From the listing below, copy each line that holds "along".

Start of INFORMATION SUPPLIED

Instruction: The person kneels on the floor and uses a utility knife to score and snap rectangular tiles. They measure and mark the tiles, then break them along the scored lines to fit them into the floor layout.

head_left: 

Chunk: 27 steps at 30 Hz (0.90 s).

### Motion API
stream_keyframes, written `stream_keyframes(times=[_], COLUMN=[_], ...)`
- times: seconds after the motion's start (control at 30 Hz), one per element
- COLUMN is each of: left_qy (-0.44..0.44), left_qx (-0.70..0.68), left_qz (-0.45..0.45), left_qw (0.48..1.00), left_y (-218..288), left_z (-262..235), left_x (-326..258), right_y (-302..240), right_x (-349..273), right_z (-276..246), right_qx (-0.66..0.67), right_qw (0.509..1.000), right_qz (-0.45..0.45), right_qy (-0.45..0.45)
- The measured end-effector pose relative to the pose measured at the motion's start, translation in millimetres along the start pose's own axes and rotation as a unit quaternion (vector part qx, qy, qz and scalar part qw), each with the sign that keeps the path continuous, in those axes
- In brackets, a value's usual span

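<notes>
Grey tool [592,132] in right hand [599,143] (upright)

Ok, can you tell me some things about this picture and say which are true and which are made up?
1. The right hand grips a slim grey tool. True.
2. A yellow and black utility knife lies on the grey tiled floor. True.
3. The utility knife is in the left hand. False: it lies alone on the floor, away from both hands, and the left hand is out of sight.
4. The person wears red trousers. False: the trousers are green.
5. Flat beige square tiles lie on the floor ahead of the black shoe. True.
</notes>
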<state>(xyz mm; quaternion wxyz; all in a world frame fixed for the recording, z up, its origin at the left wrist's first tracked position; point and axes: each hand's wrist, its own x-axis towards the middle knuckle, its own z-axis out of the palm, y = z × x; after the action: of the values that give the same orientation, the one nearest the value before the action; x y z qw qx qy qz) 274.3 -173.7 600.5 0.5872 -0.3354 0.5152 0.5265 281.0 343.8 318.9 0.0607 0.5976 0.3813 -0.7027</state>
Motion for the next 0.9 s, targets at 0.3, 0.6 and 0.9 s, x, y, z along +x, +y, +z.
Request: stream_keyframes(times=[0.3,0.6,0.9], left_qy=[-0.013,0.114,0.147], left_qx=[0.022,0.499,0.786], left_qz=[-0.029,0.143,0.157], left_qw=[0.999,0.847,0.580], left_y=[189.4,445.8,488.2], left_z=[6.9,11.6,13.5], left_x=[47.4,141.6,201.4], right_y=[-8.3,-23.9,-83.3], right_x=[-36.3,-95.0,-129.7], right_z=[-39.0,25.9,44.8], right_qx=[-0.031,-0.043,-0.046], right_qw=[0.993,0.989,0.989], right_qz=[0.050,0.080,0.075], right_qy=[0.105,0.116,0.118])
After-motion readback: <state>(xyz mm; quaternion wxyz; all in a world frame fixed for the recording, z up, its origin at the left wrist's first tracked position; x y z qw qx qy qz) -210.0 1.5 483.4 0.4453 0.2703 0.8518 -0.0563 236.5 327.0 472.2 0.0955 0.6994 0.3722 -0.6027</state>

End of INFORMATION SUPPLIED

§ **OUTPUT OF THE EXERCISE**:
Instruction: The person kneels on the floor and uses a utility knife to score and snap rectangular tiles. They measure and mark the tiles, then break them along the scored lines to fit them into the floor layout.
- The measured end-effector pose relative to the pose measured at the motion's start, translation in millimetres along the start pose's own axes and rotation as a unit quaternion (vector part qx, qy, qz and scalar part qw), each with the sign that keeps the path continuous, in those axes
Motion for the next 0.9 s, targets at 0.3, 0.6 and 0.9 s, x, y, z along +x, +y, +z.

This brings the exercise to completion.